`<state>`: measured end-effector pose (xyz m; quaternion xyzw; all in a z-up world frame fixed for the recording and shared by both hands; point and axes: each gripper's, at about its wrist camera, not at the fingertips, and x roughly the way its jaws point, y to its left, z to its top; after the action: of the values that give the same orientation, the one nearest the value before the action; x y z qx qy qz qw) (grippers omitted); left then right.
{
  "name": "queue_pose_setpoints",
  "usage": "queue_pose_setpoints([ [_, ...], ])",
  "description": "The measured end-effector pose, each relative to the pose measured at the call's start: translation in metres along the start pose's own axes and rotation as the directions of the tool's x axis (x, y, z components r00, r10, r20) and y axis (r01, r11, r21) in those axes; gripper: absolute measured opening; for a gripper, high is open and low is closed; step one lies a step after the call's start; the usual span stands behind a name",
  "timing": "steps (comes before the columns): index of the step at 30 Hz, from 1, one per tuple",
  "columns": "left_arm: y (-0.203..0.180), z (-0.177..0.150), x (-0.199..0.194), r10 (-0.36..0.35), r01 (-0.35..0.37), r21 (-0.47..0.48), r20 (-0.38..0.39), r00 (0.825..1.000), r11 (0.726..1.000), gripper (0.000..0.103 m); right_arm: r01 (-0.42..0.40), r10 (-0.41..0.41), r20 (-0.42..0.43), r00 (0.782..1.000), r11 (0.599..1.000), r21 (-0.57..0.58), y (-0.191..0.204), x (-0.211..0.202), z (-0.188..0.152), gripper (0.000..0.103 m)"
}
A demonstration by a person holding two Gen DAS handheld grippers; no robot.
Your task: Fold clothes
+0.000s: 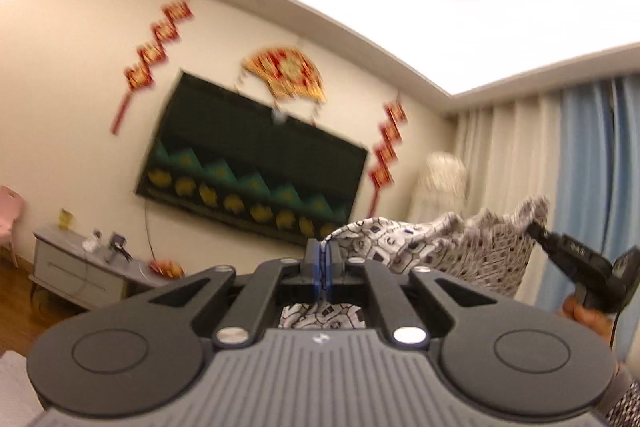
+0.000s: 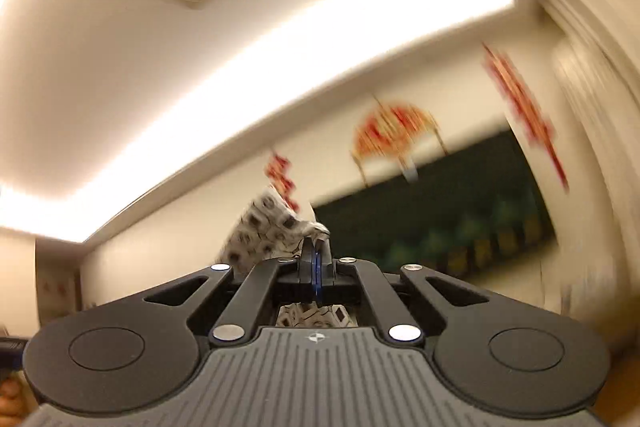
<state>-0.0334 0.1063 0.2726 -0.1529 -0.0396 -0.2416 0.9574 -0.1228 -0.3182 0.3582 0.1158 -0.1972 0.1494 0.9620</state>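
Note:
A black-and-white patterned garment (image 1: 452, 247) hangs in the air, stretched between both grippers. My left gripper (image 1: 322, 251) is shut on one edge of it, and cloth also shows under the jaws. In the left wrist view the right gripper (image 1: 538, 229) appears at the far right, pinching the cloth's other upper corner, with a hand below it. In the right wrist view my right gripper (image 2: 316, 247) is shut on the garment (image 2: 264, 227), which bunches up to the left of its tips. Both grippers point slightly upward toward the wall.
A dark wall-mounted screen (image 1: 252, 171) with red and gold decorations (image 1: 286, 75) around it faces me. A grey low cabinet (image 1: 76, 267) stands at the left, pale and blue curtains (image 1: 580, 163) at the right. The right wrist view is motion-blurred.

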Motion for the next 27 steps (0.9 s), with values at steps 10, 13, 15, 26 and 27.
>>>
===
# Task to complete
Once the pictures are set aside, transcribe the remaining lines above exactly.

# Reply to the exercise
`<state>`: measured end-effector pose (xyz m; quaternion xyzw; all in a z-up world frame fixed for the recording and shared by both hands; point and axes: each gripper's, at about its wrist camera, not at the fingertips, and x roughly the way its jaws point, y to its left, z to its top; after the action: of the values that give the same orientation, the one nearest the value before the action; x y z qx qy qz qw) (grippers omitted); left then right.
{
  "name": "queue_pose_setpoints",
  "usage": "queue_pose_setpoints([ [_, ...], ])",
  "description": "The measured end-effector pose, each relative to the pose measured at the call's start: translation in metres along the start pose's own axes and rotation as the directions of the tool's x axis (x, y, z components r00, r10, r20) and y axis (r01, r11, r21) in those axes; gripper: absolute measured opening; for a gripper, high is open and low is closed; step one lies a step after the call's start; the usual span stands behind a name",
  "timing": "steps (comes before the columns): index of the step at 30 Hz, from 1, one per tuple",
  "columns": "left_arm: y (-0.203..0.180), z (-0.177..0.150), x (-0.199..0.194), r10 (-0.36..0.35), r01 (-0.35..0.37), r21 (-0.47..0.48), r20 (-0.38..0.39), r00 (0.825..1.000), r11 (0.726..1.000), gripper (0.000..0.103 m); right_arm: r01 (-0.42..0.40), r10 (-0.41..0.41), r20 (-0.42..0.43), r00 (0.782..1.000), r11 (0.599..1.000), r21 (-0.57..0.58), y (-0.191..0.204), x (-0.211..0.202), z (-0.188..0.152), gripper (0.000..0.103 m)"
}
A demonstration by a person holding two Gen DAS handheld grippers; no robot.
Your task: Fold clothes
+0.000s: 
+0.000s: 
<state>-0.0334 0.1063 0.2726 -0.1529 -0.0396 -0.2416 0.9574 -0.1228 -0.3182 0.3582 0.1158 -0.1972 0.1494 0.9620</state>
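Note:
A black-and-white patterned garment (image 1: 452, 247) hangs in the air, stretched between both grippers. My left gripper (image 1: 322, 251) is shut on one edge of it, and cloth also shows under the jaws. In the left wrist view the right gripper (image 1: 538, 229) appears at the far right, pinching the cloth's other upper corner, with a hand below it. In the right wrist view my right gripper (image 2: 316, 247) is shut on the garment (image 2: 264, 227), which bunches up to the left of its tips. Both grippers point slightly upward toward the wall.
A dark wall-mounted screen (image 1: 252, 171) with red and gold decorations (image 1: 286, 75) around it faces me. A grey low cabinet (image 1: 76, 267) stands at the left, pale and blue curtains (image 1: 580, 163) at the right. The right wrist view is motion-blurred.
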
Motion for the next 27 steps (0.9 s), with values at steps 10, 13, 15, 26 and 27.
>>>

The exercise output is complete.